THE ARITHMETICON.
It will be seen that on the twelve parallel wires there are 144 balls,
alternately black and white. By these the elements of arithmetic may
be taught as follows:--
Numeration.--Take one ball from the lowest wire, and say units,
one, two from the next, and say tens, two; three from the third,
and say hundreds, three; four from the fourth, and say thousands,
four; five from the fifth, and say tens of thousands, five; six
from the sixth, and say hundreds of thousands, six; seven from the
seventh, and say millions, seven; eight from the eighth, and say
tens of millions, eight; nine from the ninth, and say hundreds of
millions, nine; ten from the tenth, and say thousands of millions,
ten; eleven from the eleventh, and say tens of thousands of
millions, eleven; twelve from the twelfth, and say hundreds of
thousands of millions, twelve.
The tablet beneath the balls has six spaces for the insertion of brass
letters and figures, a box of which accompanies the frame. Suppose
then the only figure inserted is the 7 in the second space from the
top: now were the children asked what it was, they would all say,
without instruction, "It is one." If, however, you tell them
that an
object of such a form stands instead of seven ones, and place seven
balls together on a wire, they will at once see the use and power of
the number. Place a 3 next the seven, merely ask what it is, and they
will reply, "We don't know;" but if you put out three balls
on a wire,
they will say instantly, "O it is three ones, or three;" and
that they
may have the proper name they may be told that they have before
them figure 7 and figure 3. Put a 9 to these figures, and their
attention will be arrested: say, Do you think you can tell me what
this is? and, while you are speaking, move the balls gently out, and,
as soon as they see them, they will immediately cry out "Nine;"
and in
this way they may acquire a knowledge of all the figures separately.

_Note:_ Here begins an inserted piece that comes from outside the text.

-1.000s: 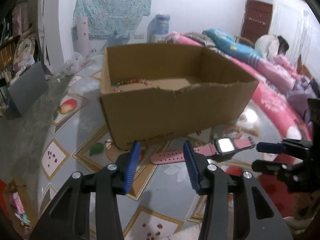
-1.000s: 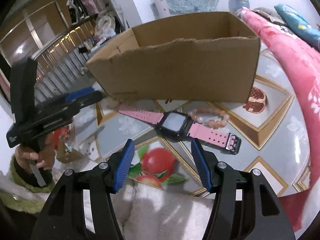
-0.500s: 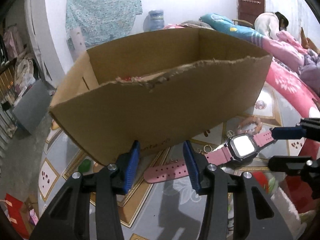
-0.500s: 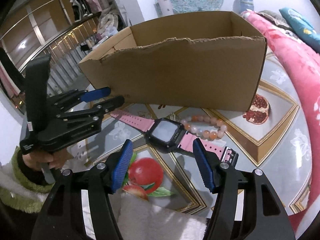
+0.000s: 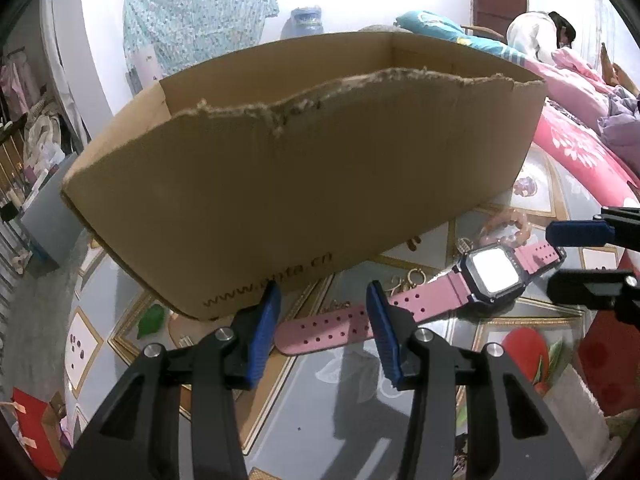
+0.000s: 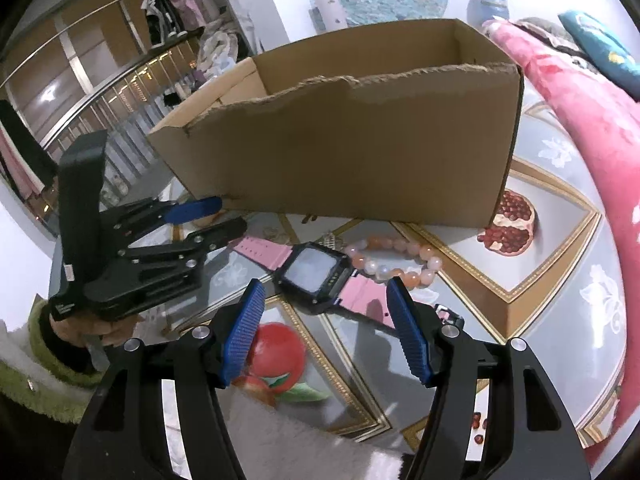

Then you may proceed thus: Units 7, tens 3; place three balls on the
top wire and seven on the second, and say, Thirty-seven, as you point
to the figures, and thirty-seven as you point to the balls. Then go
on, units 7, tens, 3, hundreds 9, place nine balls on the top wire,
three on the second, and seven on the third, and say, pointing to
each, Nine hundred and thirty-seven. And so onwards.
To assist the understanding and exercise the judgment, slide a figure
in the frame, and say, Figure 8. Q. What is this? A. No. 8. Q. If No.
1 be put on the left side of the 8, what will it be? A. 81. Q. If the
1 be put on the right side, then what will it be? A. 18. Q. If the
figure 4 be put before the 1, then what will the number be? A. 418.
Q.
Shift the figure 4, and put it on the left side of the 8, then ask the
children to tell the number, the answer is 184. The teacher can keep
adding and shifting as he pleases, according to the capacity of his
pupils, taking care to explain as he goes on, and to satisfy himself
that his little flock perfectly understand him. Suppose figures
5476953821 are in the frame; then let the children begin at the left
hand, saying, units, tens, hundreds, thousands, tens of thousands,
hundreds of thousands, millions, tens of millions, hundreds of
millions, thousands of millions. After which, begin at the right side,
and they will say, Five thousand four hundred and seventy-six million,
nine hundred and fifty-three thousand, eight hundred and twenty-one.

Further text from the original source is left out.